Thank you for this post.
It seems to me that the way that the church culture teaches about sexuality is deficient (I also think that this is a problem outside the Church as well). As far as I can tell, the way masturbation and sexual thoughts are treated is based on tradition and assumptions instead of revelation. In the Alma tells his son, “see that ye bridle all your passions, that ye may be filled with love.” (Alma 38:12) I think that this scripture can be applied to this situation. Alma doesn’t say to let the horse run uncontrolled, but he also doesn’t say to kill it. I am glad that the Church encourages its members to have strong marriages, but this can be difficult when people have been encouraged to suppress their sexuality and feel uncomfortable with that part of themselves.

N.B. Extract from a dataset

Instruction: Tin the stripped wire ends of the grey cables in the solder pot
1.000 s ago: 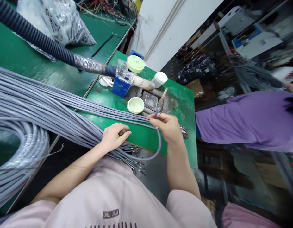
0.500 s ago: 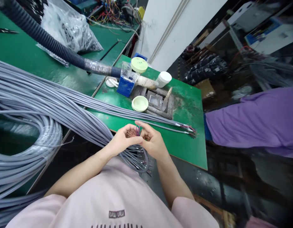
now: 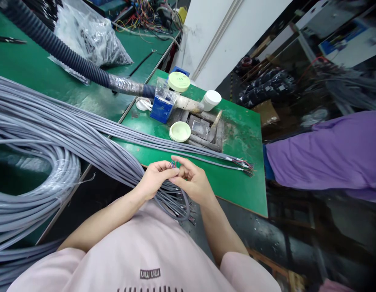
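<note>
Thin coloured wires (image 3: 173, 164) fan out from the end of a grey cable (image 3: 187, 205), which loops down below my hands. My left hand (image 3: 156, 177) pinches these wires between thumb and fingers. Facing it, my right hand (image 3: 192, 180) is closed around the same cable end, its thumb touching near my left thumb. Beneath both hands hangs a bunch of grey cables (image 3: 127, 160) with stripped ends. Farther back, several other grey cables (image 3: 163, 142) lie across the green table, their bared wire ends (image 3: 244, 164) at the right.
A framed solder pot (image 3: 200, 127) with a scraper (image 3: 215, 126) sits behind the hands. Around it are a pale green tub (image 3: 180, 132), a blue box (image 3: 161, 108), a white jar (image 3: 211, 100) and a ribbed hose (image 3: 84, 71). A person in purple (image 3: 328, 156) is at the right.
My right hand has come back from the solder pot area with the cable end, toward my body. My left hand has moved right and joined it, closing on the wires.
</note>
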`<action>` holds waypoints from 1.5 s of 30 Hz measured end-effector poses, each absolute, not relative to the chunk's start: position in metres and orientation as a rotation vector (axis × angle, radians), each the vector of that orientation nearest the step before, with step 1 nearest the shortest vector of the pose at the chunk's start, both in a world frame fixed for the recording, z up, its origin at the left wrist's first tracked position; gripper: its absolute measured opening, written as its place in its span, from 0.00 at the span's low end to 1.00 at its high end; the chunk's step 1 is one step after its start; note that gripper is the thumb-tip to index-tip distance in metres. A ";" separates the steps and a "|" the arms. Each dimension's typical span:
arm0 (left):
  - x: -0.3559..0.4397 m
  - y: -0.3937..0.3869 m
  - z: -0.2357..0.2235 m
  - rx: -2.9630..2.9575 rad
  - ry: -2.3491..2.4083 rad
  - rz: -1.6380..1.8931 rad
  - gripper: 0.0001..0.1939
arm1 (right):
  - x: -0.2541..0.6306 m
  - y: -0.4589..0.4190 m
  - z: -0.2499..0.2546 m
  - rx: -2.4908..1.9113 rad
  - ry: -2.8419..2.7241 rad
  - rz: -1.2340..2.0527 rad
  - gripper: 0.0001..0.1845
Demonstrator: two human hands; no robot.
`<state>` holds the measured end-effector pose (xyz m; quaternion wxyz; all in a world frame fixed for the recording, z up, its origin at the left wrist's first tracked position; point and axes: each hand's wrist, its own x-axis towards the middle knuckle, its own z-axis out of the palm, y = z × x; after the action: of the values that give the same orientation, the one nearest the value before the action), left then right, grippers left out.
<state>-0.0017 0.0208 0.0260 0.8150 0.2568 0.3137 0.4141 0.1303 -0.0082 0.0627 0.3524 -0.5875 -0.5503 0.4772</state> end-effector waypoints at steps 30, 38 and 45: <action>-0.005 0.017 0.021 0.573 0.681 0.923 0.14 | 0.130 -0.010 0.060 -1.530 -1.428 1.231 0.29; -0.005 0.019 0.025 0.549 0.706 0.969 0.15 | 0.130 -0.016 0.062 -1.532 -1.446 1.170 0.30; -0.006 0.020 0.025 0.555 0.718 0.977 0.16 | 0.132 -0.026 0.059 -1.545 -1.420 1.187 0.30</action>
<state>-0.0064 0.0203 0.0248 0.7859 0.2573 0.3329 0.4530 0.1322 -0.0264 0.0591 0.3574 -0.5984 -0.5501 0.4599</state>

anonymous, the Church *doesn’t* teach kids to bridle masturbation, it teaches to kill it, and to feel guilty and unworthy if you are not successful.
I actually do very little of this, and never did it all that often as a child, but I do credit my current happy sex life to having gained and understanding of what my body can do. I am very sorry for those who were not able to imagine that their bodies are meant for joy and so, don’t ever learn about it in whatever ways that can be explored. It is a gift I give my husband today, and am also able to keep for myself: I understand how my body works and am able to be happy in sex, which makes us both happy.
Many, many women (and later, their husbands) do not have this gift to share or keep, instead they are in guilt-ridden depressions.
Many in the church right now wonder as to the exodus of youth who are leaving the church.
I suspect a great majority of those leaving the church are children of parents who were traumatized this way.
I have had little motivation to teach my sons ‘church standards’ because of my own experience.
I have done my best to give them enough distance from indoctrination that they were able to ask questions
and think for themselves. Am I encouraging them to prepare for going on a mission? Not so much.
Why would I want them going door to door preaching the gospel of homophobia?